### TO DO
Determine how many lines in the records below include the word "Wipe" and output that number alone.

### RECORD EXCERPTS
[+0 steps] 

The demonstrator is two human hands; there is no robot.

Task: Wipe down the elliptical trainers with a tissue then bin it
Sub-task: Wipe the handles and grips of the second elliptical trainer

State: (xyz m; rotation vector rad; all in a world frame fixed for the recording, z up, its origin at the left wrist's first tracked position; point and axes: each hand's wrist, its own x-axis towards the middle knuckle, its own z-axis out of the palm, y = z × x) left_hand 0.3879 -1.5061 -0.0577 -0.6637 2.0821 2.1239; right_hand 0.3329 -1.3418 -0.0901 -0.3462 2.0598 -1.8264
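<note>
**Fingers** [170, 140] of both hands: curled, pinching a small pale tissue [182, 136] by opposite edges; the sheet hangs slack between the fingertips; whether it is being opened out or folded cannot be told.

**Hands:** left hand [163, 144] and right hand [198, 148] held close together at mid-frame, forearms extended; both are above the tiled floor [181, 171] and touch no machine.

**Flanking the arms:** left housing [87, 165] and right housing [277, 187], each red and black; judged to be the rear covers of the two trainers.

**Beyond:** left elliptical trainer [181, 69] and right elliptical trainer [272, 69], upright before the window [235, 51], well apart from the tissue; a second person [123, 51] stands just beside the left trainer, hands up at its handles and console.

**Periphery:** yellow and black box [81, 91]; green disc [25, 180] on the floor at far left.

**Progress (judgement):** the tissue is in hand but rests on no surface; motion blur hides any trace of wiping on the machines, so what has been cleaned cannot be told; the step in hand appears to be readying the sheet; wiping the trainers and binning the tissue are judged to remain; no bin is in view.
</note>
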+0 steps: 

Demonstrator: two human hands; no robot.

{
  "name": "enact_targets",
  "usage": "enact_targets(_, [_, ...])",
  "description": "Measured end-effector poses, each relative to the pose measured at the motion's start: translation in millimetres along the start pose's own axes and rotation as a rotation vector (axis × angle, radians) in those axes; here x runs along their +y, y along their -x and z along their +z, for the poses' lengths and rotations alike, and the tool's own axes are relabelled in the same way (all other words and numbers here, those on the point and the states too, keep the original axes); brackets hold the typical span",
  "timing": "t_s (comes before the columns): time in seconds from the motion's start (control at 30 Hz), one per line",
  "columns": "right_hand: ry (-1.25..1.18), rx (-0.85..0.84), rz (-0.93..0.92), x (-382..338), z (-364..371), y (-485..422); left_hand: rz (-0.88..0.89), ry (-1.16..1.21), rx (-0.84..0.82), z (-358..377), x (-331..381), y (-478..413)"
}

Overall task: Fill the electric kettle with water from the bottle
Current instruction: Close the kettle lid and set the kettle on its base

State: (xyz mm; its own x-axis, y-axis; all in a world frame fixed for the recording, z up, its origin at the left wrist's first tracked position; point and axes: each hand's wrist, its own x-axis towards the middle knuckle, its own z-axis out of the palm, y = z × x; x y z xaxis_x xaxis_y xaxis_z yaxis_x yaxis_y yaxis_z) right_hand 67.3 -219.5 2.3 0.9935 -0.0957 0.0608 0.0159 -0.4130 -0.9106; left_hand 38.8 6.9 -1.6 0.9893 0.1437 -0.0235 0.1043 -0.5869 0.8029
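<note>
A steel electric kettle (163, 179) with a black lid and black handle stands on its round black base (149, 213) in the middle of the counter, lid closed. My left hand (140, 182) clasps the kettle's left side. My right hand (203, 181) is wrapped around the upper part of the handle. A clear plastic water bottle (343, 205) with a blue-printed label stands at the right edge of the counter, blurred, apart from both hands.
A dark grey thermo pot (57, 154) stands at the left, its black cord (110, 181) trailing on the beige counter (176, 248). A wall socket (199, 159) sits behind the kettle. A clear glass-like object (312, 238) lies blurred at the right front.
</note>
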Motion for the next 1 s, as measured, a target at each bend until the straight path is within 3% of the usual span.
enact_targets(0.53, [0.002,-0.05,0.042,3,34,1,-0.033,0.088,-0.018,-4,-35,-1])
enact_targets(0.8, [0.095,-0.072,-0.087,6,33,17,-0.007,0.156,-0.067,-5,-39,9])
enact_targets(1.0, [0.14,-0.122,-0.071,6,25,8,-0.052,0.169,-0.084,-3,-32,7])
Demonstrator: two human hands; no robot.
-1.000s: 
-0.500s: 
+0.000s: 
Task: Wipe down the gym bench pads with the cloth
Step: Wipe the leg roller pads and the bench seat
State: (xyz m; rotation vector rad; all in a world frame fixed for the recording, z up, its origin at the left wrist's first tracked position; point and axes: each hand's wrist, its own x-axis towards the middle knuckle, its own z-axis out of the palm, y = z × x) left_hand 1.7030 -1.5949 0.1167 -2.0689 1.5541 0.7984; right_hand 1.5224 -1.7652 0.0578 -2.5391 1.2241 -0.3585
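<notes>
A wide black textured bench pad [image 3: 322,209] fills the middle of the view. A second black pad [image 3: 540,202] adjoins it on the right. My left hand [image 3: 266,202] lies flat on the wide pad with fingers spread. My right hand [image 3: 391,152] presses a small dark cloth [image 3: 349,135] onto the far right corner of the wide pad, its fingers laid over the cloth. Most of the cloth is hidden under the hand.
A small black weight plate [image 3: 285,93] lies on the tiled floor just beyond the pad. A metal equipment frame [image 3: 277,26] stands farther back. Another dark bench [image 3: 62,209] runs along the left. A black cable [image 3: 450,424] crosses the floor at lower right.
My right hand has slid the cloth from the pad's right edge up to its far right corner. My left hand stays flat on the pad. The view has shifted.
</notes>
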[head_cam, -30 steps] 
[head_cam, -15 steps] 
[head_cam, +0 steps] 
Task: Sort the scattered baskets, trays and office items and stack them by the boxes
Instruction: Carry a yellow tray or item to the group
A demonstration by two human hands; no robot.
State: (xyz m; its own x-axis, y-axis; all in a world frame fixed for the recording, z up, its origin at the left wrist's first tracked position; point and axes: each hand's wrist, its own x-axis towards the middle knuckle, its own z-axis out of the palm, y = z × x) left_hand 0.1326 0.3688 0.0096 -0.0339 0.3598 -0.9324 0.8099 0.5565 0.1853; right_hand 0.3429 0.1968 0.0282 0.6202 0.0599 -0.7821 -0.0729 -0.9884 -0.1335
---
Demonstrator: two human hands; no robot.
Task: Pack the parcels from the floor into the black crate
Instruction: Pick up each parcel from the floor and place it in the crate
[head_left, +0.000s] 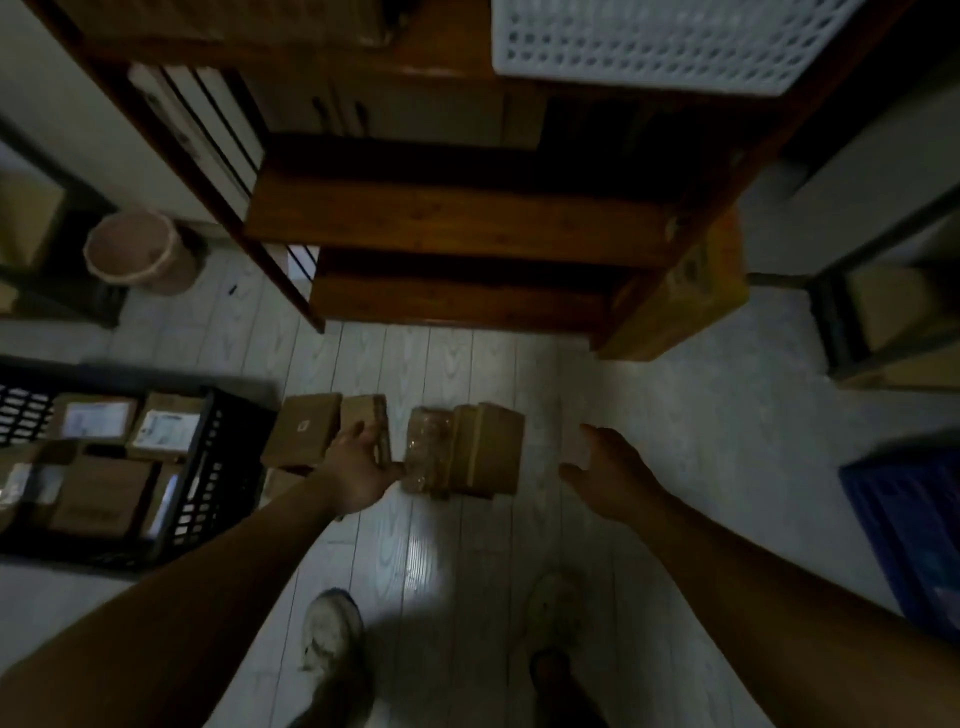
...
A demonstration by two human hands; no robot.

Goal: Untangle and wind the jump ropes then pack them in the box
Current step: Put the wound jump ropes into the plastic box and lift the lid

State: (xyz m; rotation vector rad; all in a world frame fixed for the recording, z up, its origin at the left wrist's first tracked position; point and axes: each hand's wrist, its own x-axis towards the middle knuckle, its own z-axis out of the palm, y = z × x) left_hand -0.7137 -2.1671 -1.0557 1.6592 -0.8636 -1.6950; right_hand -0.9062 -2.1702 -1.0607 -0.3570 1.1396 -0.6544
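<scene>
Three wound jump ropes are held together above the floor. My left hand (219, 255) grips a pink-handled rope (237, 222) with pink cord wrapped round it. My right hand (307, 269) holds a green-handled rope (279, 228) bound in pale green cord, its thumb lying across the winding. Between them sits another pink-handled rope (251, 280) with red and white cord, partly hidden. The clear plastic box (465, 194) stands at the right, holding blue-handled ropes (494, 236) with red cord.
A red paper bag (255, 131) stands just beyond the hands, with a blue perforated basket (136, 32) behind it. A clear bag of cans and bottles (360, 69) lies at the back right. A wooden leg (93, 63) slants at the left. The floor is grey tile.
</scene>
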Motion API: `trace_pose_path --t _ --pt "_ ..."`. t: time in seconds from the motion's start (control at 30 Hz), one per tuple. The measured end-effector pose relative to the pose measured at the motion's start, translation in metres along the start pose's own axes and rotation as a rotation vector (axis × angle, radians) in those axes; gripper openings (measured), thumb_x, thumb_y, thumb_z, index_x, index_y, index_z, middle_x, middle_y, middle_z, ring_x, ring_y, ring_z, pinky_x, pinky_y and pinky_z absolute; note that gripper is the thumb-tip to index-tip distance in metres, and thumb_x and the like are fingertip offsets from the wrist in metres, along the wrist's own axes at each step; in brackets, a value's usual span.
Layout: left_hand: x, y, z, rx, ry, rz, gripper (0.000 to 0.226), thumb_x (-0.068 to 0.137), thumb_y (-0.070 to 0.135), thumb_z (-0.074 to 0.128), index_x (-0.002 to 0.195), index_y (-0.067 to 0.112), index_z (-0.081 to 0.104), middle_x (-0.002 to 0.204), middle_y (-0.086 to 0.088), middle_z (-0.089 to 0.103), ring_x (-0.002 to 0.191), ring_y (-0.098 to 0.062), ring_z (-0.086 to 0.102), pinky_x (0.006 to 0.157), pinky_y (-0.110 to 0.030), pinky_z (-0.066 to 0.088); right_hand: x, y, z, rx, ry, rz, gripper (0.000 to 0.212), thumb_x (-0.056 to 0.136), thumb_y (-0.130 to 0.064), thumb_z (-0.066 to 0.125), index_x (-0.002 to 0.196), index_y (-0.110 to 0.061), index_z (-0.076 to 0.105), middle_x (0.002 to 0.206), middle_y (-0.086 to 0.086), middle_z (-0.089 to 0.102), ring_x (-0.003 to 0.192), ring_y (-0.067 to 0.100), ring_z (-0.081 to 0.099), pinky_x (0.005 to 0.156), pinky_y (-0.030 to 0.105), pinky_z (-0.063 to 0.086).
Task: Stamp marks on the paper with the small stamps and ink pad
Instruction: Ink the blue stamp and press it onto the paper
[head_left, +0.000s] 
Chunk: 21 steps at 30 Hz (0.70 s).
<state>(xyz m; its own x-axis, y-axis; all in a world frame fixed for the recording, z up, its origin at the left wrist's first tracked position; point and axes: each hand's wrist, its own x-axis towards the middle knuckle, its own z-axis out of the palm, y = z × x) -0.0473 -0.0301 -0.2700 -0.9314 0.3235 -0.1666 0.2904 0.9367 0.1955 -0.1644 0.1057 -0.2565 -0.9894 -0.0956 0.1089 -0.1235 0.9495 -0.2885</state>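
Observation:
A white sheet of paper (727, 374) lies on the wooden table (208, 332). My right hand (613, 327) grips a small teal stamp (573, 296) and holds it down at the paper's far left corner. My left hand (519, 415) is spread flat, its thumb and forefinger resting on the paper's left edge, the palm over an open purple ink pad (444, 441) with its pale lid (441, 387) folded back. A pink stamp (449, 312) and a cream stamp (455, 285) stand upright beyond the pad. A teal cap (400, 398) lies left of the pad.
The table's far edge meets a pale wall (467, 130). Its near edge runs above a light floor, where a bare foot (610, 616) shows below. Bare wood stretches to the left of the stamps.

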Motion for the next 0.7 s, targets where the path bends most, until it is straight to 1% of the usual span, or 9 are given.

### TASK RESPONSE
4